#### EXERCISE:
Search the entries for the word "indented" and pull out each line that has it.

(Stored items)

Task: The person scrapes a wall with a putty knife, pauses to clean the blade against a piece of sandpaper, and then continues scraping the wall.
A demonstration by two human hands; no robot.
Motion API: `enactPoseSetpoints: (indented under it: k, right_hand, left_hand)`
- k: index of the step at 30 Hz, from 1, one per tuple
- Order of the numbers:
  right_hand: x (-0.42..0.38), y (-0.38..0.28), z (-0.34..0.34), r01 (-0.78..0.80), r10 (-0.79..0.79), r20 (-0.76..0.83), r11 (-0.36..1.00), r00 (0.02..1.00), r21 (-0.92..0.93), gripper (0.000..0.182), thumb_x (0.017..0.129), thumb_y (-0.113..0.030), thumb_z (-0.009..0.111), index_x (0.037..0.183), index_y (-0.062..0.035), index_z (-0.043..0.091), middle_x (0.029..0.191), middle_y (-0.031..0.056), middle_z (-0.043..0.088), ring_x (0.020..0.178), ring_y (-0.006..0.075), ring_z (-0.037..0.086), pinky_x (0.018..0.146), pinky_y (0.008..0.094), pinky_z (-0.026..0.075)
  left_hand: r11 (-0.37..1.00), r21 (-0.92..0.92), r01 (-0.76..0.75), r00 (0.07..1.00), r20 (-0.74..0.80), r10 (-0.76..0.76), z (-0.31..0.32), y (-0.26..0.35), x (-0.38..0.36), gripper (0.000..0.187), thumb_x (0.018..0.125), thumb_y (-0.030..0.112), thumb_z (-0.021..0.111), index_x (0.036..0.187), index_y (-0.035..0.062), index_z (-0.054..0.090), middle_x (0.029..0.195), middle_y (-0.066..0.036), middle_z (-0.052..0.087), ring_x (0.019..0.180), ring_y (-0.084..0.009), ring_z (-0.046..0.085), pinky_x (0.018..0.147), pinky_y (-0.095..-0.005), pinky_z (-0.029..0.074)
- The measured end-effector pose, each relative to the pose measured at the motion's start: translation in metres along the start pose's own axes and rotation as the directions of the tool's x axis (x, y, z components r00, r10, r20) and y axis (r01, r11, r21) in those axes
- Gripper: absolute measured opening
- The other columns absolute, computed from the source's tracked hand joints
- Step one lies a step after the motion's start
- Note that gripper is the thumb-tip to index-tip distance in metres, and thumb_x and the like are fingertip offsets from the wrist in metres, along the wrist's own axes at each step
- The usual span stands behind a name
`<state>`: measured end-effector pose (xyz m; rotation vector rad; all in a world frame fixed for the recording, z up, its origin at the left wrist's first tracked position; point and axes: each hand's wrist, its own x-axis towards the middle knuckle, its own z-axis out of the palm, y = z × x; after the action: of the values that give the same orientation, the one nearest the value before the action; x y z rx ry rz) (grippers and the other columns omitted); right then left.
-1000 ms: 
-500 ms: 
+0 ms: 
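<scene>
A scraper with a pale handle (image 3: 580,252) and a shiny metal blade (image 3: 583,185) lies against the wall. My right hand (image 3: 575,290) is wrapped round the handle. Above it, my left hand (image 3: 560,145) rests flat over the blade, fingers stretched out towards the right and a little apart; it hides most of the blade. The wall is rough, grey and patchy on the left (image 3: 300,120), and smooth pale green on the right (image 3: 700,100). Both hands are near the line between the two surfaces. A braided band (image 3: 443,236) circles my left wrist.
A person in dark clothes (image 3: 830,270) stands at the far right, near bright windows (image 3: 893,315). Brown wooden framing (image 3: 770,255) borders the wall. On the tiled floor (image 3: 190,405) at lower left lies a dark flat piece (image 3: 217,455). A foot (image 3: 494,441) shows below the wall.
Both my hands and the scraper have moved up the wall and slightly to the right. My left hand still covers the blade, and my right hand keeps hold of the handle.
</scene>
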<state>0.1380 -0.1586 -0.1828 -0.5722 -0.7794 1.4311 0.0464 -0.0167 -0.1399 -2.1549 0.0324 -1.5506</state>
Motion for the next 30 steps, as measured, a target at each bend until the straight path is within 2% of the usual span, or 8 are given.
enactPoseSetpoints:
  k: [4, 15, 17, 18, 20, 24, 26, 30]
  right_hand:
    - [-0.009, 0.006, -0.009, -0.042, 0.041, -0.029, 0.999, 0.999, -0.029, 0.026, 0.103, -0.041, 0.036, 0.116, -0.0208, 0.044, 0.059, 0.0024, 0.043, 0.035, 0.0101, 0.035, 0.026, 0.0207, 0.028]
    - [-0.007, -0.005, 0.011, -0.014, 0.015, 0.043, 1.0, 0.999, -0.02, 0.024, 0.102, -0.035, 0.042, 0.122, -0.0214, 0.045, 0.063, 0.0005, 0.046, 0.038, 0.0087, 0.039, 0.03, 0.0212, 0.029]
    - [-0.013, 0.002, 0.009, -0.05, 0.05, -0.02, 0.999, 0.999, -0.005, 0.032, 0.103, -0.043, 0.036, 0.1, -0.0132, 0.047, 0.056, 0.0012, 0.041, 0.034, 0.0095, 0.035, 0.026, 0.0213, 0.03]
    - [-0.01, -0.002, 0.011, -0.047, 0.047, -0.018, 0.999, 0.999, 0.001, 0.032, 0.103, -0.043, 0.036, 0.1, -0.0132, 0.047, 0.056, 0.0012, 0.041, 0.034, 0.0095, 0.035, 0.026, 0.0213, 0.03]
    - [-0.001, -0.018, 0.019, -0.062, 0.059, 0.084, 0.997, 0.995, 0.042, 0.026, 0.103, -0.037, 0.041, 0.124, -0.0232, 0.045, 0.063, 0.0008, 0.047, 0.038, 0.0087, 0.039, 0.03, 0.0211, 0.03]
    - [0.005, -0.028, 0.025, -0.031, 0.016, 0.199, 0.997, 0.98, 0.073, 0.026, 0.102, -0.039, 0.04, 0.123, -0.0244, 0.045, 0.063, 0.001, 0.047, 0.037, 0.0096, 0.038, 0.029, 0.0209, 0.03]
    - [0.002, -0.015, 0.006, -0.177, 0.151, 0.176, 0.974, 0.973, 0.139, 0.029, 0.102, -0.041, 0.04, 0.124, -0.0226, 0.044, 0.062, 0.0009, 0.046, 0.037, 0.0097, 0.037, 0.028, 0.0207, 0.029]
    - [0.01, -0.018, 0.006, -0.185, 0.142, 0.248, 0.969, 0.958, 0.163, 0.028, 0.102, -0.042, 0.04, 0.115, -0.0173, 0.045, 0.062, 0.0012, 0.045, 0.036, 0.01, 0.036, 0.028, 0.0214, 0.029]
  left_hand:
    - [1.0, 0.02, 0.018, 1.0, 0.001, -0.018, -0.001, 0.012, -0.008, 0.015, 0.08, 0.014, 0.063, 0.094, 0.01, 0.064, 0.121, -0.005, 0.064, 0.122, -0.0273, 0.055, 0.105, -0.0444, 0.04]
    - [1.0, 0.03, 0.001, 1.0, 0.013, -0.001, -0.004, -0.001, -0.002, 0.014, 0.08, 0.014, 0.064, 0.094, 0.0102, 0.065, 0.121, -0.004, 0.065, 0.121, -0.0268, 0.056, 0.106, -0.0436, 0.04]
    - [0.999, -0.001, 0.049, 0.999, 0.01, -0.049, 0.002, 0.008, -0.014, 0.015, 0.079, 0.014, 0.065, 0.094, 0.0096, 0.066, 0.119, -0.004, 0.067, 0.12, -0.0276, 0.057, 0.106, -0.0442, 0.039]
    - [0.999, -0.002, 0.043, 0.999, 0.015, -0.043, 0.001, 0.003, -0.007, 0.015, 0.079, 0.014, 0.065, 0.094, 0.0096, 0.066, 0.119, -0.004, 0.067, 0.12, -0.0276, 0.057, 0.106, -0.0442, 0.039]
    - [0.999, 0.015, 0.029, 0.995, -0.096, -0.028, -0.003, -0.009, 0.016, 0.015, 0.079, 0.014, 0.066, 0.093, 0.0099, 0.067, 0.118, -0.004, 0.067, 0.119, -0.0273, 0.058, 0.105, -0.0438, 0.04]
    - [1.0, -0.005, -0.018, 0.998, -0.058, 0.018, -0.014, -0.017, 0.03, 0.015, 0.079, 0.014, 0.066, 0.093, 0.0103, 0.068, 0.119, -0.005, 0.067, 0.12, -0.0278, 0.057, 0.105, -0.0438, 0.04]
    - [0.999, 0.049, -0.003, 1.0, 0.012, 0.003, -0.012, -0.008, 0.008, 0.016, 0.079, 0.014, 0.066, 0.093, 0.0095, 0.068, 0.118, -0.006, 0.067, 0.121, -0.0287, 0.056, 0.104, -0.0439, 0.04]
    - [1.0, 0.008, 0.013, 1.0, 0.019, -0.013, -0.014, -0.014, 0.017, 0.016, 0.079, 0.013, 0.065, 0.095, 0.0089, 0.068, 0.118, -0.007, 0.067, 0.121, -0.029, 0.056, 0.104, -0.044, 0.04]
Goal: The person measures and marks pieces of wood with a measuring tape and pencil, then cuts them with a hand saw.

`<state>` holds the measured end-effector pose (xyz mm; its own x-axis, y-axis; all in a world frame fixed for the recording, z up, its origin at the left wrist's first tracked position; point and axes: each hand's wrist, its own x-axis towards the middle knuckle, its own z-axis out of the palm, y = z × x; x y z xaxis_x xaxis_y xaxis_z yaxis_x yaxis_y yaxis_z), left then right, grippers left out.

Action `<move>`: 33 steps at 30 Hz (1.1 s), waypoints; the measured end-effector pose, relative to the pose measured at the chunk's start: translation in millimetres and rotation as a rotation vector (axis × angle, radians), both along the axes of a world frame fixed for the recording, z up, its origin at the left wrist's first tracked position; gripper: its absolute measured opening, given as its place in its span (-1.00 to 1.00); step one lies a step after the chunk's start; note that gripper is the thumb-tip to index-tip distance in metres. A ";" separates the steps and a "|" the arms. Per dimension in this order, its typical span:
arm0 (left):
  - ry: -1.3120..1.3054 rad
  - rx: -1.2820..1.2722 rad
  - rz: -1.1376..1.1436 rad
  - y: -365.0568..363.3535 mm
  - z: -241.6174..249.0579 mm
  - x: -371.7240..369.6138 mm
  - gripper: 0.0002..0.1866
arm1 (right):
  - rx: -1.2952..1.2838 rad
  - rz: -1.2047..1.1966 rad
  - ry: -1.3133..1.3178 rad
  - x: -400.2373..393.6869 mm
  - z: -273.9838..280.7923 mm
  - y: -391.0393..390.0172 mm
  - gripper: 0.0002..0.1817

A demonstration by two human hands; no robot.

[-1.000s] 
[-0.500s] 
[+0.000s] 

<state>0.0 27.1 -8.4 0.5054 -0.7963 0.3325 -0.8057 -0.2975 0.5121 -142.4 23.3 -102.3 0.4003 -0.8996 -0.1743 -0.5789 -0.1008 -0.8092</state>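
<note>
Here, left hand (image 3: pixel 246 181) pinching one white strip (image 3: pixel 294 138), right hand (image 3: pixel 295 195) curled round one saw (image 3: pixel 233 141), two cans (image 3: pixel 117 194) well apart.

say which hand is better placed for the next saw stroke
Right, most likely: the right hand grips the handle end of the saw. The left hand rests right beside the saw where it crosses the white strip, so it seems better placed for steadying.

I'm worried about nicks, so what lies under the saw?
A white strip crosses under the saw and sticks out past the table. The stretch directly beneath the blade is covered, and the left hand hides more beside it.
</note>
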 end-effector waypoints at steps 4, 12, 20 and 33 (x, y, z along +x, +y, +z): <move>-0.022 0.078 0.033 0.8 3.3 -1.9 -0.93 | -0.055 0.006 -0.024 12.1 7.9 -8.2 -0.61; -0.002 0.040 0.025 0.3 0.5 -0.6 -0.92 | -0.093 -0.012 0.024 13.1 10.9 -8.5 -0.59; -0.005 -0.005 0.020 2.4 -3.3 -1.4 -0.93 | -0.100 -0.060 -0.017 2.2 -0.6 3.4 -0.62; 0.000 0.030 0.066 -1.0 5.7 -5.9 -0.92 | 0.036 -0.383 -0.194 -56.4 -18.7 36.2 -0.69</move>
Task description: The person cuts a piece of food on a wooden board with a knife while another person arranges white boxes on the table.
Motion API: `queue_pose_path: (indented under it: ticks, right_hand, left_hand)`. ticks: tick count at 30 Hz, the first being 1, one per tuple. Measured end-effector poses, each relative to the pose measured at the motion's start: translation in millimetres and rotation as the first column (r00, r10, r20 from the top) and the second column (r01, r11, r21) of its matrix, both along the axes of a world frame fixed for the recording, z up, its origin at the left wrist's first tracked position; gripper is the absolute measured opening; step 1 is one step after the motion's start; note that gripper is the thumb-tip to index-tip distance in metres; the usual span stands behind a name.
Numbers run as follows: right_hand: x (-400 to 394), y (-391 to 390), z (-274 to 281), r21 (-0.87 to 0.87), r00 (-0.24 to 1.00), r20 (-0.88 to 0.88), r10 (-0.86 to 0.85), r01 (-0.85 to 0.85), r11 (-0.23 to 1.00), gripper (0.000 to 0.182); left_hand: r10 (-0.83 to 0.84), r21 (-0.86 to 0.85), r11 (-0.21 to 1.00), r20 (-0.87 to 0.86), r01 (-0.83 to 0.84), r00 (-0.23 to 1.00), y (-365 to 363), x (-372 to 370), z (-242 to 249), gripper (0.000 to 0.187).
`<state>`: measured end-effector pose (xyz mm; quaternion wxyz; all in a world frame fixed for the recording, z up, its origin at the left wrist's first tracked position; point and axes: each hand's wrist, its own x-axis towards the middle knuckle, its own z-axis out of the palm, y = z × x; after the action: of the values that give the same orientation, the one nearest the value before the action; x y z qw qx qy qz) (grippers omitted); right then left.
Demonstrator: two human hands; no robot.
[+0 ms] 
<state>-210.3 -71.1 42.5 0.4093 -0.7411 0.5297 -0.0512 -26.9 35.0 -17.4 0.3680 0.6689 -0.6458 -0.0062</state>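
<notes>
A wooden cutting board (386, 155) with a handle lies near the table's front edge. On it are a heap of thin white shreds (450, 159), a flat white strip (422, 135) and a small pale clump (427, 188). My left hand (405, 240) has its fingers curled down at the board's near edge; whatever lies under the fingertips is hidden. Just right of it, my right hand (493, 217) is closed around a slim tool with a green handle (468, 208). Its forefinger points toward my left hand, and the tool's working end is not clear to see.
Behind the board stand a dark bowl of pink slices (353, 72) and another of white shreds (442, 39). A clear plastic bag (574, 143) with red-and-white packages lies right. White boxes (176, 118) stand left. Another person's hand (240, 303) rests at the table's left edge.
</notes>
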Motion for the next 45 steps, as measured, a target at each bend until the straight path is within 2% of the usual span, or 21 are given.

#### RESULT BELOW:
Motion API: `enactPoseSetpoints: (indented under it: k, right_hand, left_hand)`
Motion API: `queue_pose_path: (indented under it: ticks, right_hand, left_hand)`. ticks: tick count at 30 Hz, the first being 1, one per tuple. Measured end-effector poses, each relative to the pose measured at the motion's start: translation in millimetres and rotation as the first column (r00, r10, r20 from the top) and the second column (r01, r11, r21) of its matrix, both along the axes of a world frame fixed for the recording, z up, its origin at the left wrist's first tracked position; gripper is the absolute measured opening; step 1 is one step after the motion's start; note that gripper is the thumb-tip to index-tip distance in metres; the usual span stands behind a name.

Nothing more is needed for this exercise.